For example if it affects timbers such as joists, skirting boards or the bottom of door frames such as to provide wood rotting potential or if it causes wall plaster or wall coverings to deteriorate or become stained. Damp proofing products and techniques are designed. See more DIY repair video clips at www. Effective professional or DIY damp proofing requires a chemical damp proof course injection in accordance with BS6576:2005. The remedial damp proof course should be sited along the base of a wall at a level that is at least 150mm above external ground level and internally beneath ground floor joists, or close to the floor if solid.

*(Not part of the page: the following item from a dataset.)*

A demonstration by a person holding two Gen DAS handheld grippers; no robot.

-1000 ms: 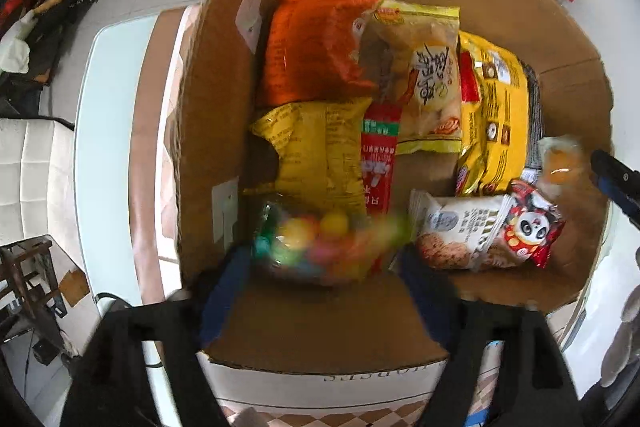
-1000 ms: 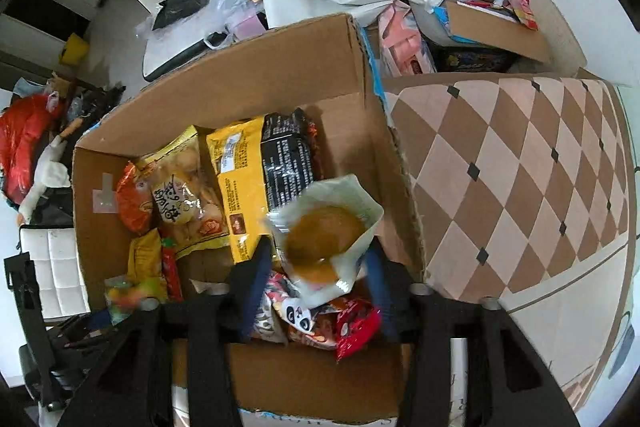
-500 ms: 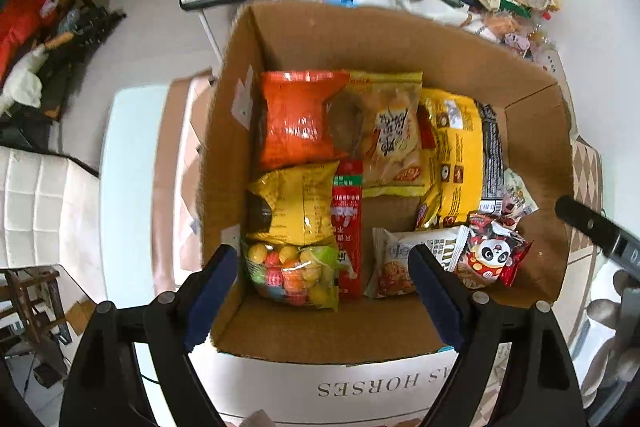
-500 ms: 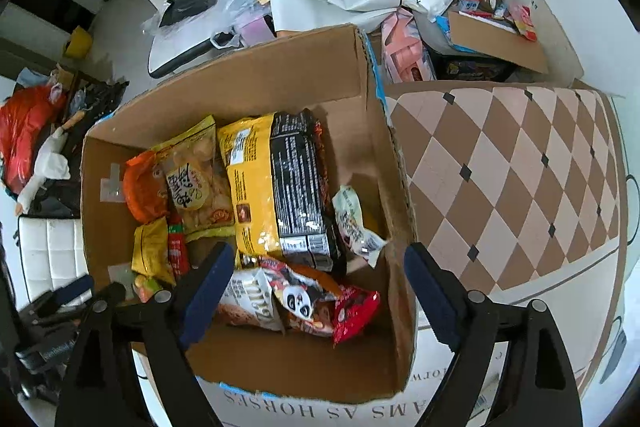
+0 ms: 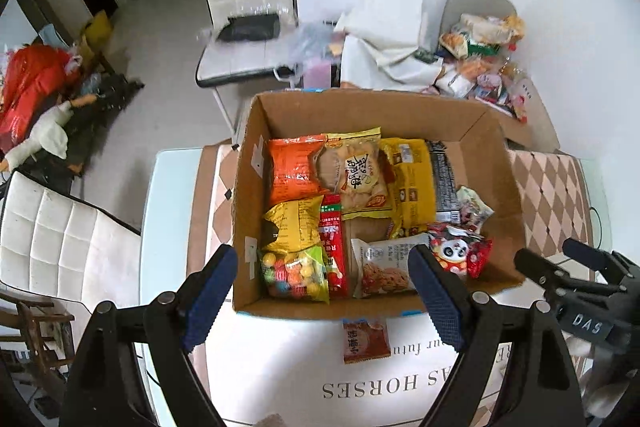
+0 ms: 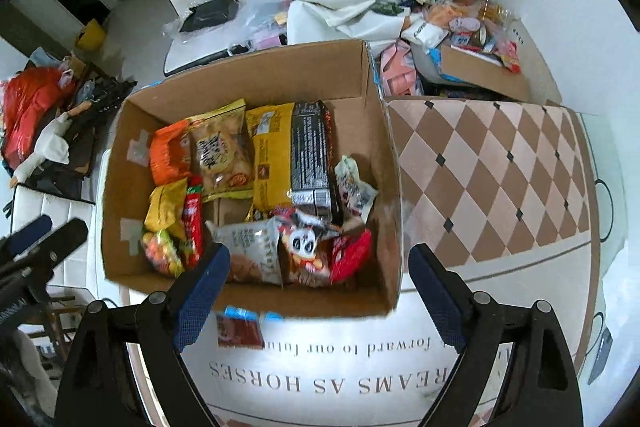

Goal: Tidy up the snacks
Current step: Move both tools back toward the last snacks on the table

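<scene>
- The table [image 6: 500, 163], under a diamond-pattern cloth, carries a cardboard box [image 5: 496, 187] that fills its middle and left part, and the box is already well stocked, so the sorting looks well under way.
- Beyond the table's far right corner a heap of loose snacks [image 6: 460, 7] sits on a chair, and that looks like the stock left to sort.
- Along the box's far wall lie an orange bag [image 5: 290, 167], a pale cracker bag [image 5: 354, 175] and a big yellow pack [image 5: 412, 187] with a black pack [image 6: 310, 155] beside it.
- Near the box's front wall, from its left: a yellow bag [image 5: 292, 227], a candy bag [image 5: 294, 273] of bright balls, a red stick pack [image 5: 332, 247], a cookie bag [image 5: 384, 267] and a red panda packet [image 5: 458, 255].
- A small clear-wrapped snack [image 6: 354, 183] leans against the box's right wall.
- One red sachet [image 5: 366, 341] lies outside, on the cloth just in front of the box's front wall, not yet put away.
- The left gripper [image 5: 324, 291] hovers over the box's front edge, fingers spread, nothing between them.
- The right gripper [image 6: 320, 291] hangs over the same edge, its jaws opening, and nothing sits between them.
</scene>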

Suitable chemical damp proofing cream treatments are tested and approved in the UK for injection into the mortar bed course. The mortar presents the only continuous passage ascending up a wall through which water is able to rise. Therefore a mortar bed joint is the only layer that can function as a damp proofing layer. Contrary to common belief a silicone damp proof course does not form an impervious physical barrier. Chemical damp proofing is an effective method of lining the pores along a stretch of masonry wall with a silicone resin water repellent. For the purists, silicone rising damp treatments work by neutralising the charge attraction of the masonry pores to water molecules.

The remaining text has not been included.